申し訳ありませんが彼らを呼び戻してもらっても?」
「それなら大丈夫ですよ。これから彼らととある場所で待ち合わせしていますから」
そういうと彼は立ち上がり、
「では、その場で話してもらっても構いませんね?
でしたらまずは服を着替えてもらわないと」
言われて思い出したが、俺の服はあの時確かに破けたからな。
「あの申し訳ありませんが服を借りても?」
「もちろんです。というより、せっかくですからもらってください」
「いや、それはさすがに」
「お礼のようなものです。どうか受け取ってください」
そう言われるとこちらも断れずに結局もらってしまった。
「こちらでお着替えください」
また先ほどの巫女さんの案内で部屋を通された。
渡された服は薄い青地のシャツに黒いジーパンと言ったように普通の服だ。
まあ、フェンリルできていた服は学園にあるし、せっかくだ、いただくとしよう。
そう思い服を着替える。
「用意はできましたか?」
服を着替え終えたときにふすまの向こうから声が聞こえた。俺はそれに答え、
「ええ、大丈夫です」
やれやれ、ネギ君のことはよく知らないがネギ君のお父さんの家ね。ずいぶん立派なもんだな。それともこの世界ではこれが普通なのか?

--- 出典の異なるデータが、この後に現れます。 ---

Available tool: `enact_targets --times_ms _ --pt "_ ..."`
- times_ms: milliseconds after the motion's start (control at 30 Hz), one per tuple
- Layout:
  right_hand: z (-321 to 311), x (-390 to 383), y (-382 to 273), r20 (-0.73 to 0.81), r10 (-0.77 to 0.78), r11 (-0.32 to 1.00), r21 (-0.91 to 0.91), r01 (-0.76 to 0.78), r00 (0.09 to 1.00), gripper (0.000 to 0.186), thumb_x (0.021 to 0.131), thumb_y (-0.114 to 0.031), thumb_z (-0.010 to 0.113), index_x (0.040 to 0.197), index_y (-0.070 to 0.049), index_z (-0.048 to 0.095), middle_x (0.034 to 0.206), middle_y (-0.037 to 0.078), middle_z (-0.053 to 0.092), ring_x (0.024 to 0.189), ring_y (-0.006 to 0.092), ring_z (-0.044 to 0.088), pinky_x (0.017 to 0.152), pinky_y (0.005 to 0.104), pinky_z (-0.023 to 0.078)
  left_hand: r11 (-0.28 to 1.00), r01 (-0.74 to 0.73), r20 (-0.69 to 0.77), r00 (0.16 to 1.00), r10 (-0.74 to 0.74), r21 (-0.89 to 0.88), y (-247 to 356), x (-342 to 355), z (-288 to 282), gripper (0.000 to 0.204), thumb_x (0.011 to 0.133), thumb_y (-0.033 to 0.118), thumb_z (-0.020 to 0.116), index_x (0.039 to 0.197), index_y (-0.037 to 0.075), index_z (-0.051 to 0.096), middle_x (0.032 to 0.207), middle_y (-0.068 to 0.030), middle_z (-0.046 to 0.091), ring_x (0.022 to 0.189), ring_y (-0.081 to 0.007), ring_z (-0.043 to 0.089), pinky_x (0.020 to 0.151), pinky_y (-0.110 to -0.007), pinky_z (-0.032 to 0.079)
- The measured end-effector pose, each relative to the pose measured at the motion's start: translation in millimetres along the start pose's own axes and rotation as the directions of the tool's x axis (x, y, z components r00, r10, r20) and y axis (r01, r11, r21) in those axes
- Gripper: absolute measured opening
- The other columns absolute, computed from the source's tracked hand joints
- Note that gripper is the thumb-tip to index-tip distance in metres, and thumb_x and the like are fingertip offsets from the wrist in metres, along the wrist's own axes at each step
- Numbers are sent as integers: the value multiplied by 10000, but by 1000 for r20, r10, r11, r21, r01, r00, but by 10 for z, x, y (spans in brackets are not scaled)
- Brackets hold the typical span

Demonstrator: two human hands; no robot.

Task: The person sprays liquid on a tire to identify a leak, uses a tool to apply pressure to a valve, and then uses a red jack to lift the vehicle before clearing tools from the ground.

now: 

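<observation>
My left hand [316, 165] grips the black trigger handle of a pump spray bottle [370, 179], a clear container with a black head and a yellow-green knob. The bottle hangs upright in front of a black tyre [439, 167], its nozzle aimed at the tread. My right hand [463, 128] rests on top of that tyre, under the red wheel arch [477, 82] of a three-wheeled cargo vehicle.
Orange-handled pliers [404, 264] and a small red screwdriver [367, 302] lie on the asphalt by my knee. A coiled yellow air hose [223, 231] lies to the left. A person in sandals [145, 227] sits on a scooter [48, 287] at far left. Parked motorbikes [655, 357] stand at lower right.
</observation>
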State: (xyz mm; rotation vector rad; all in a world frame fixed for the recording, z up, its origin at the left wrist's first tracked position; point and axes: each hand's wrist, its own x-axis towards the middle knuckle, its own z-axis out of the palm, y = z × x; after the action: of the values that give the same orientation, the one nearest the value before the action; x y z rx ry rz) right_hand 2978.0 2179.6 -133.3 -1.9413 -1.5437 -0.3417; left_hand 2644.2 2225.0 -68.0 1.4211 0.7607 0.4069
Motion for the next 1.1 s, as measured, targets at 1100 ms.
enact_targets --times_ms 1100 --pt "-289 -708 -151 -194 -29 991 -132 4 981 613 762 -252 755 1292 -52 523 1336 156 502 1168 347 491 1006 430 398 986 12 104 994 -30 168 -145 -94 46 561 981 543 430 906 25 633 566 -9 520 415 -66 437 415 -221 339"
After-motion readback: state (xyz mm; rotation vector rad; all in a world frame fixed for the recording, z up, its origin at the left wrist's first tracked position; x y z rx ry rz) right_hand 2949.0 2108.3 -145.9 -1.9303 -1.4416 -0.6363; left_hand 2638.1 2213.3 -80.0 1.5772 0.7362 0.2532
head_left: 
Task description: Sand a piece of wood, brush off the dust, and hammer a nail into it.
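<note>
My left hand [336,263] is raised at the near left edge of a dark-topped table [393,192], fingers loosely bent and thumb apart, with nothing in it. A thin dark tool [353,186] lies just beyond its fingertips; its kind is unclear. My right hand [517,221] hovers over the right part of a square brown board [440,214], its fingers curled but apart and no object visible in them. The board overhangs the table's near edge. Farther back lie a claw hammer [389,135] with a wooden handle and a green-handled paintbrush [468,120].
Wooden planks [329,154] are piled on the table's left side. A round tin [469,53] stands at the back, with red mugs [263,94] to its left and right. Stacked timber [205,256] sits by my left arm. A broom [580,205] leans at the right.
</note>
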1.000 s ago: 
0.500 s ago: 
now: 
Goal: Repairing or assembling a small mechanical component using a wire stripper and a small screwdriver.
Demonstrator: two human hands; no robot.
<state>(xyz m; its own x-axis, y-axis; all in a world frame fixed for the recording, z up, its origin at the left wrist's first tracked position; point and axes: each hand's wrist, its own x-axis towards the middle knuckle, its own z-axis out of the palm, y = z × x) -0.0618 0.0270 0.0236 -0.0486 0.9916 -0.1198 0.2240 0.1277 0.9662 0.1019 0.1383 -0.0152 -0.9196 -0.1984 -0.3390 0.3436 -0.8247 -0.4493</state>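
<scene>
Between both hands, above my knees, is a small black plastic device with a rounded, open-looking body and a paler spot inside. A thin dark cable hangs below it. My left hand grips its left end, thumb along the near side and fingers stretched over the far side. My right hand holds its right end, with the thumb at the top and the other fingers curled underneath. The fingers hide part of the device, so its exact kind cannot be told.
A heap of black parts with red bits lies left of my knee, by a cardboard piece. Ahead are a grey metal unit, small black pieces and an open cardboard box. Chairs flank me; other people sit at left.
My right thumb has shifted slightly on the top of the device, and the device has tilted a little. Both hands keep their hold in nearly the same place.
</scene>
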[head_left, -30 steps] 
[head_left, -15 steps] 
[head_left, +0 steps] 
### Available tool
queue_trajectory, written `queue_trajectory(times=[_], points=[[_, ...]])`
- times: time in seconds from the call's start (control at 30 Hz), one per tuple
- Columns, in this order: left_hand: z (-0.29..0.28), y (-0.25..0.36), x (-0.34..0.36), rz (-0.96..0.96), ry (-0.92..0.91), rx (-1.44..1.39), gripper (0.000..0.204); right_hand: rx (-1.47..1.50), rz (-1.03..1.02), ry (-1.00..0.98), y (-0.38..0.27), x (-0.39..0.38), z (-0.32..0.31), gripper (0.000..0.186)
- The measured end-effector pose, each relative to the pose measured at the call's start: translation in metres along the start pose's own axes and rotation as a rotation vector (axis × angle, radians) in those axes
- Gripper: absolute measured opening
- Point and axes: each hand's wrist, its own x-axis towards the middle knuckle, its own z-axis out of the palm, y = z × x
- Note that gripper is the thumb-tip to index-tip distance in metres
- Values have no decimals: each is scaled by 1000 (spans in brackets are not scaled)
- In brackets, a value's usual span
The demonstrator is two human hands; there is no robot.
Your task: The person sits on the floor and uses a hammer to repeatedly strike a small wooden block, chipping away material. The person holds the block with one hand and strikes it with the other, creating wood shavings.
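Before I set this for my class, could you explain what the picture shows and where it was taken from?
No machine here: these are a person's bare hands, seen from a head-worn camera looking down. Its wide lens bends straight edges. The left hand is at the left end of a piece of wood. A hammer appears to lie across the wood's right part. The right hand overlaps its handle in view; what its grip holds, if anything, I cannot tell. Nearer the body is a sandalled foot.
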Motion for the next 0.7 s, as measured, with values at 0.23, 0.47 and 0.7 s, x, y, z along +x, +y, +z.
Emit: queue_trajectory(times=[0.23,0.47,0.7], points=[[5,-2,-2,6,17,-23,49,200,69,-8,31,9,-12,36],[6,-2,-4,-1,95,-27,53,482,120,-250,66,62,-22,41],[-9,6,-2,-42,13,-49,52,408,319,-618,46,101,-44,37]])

「さて、この場にいる全員はエヴァと刹那を除いて俺のことを知りたいんだろう?」
「おう。いくらなんでもあの再生は吸血鬼や特殊な種族しかもたない再生力だったしな」
カモだったか。オコジョ妖精の言うことにほかのみんなもうなずく。
「じゃあ、俺のことを話そう。ただ俺の話は大前提として俺がこの世界の住民ではないことを理解してくれ」
「えっ? どういう意味ですか?」
ネギが俺に聞く。
「俺のいた世界は西暦2073年なんだ」
「「「「はっ?」」」」
まあ、驚くよな。突然こんなことを言われても。
「その世界では俺のような存在をゴッドイーターと呼んでいた」
「神を喰う、ですか?」
「ああ。この世界ではあくまでも神は神だが、俺のいた世界の神はアラガミと言われていた」
「アラガミですか?
詠春の質問に俺は答える。
「いや、全然違うだろうな。
アラガミの名はそもそもいつしか人々が極東地域の荒ぶる神々からとってつけられた名前だからな」
「極東地域ですか」
「ああ、アラガミは正しく言うとオラクル細胞と呼ばれる細胞によって形作られている。お互いの強固な結合により形を作った、群生する一個の体を持つ。iPS細胞に似てそれぞれが担当する部位の細胞に変質する特徴がある」
「そんな細胞があるんですか?」
確かにこんな細胞はオラクル以外には存在しないからな。
「ある。それにこの細胞の最大の特徴はまだある。
オラクル細胞の最大の特徴は考え、喰らうことにある」
「考えて食べる?」
アスナが疑問に思ったのか質問する。
「そうだ。喰らったものの構造を理解し学習する能力がオラクル細胞にはあった。
それにより、発見から二十年もしないうちにオラクル細胞は進化していった」
「そんなあり得ないでしょう。生物は何千という歳月をかけて進化していったのに」
詠春のいった事は確かにそうだがオラクル細胞には通用しない概念だ。
「言い方が悪かった。正しく言うと細胞自体は発見当初から一切構造は変わっていない。オラクルは体をどういう風に構成するのがいいか学習していっただけだ」
その内容にネギとアスナ、木乃香と詠春は愕然とする。
長い年月で効率化していった体をわずか数十年で理解し真似することができるのかと。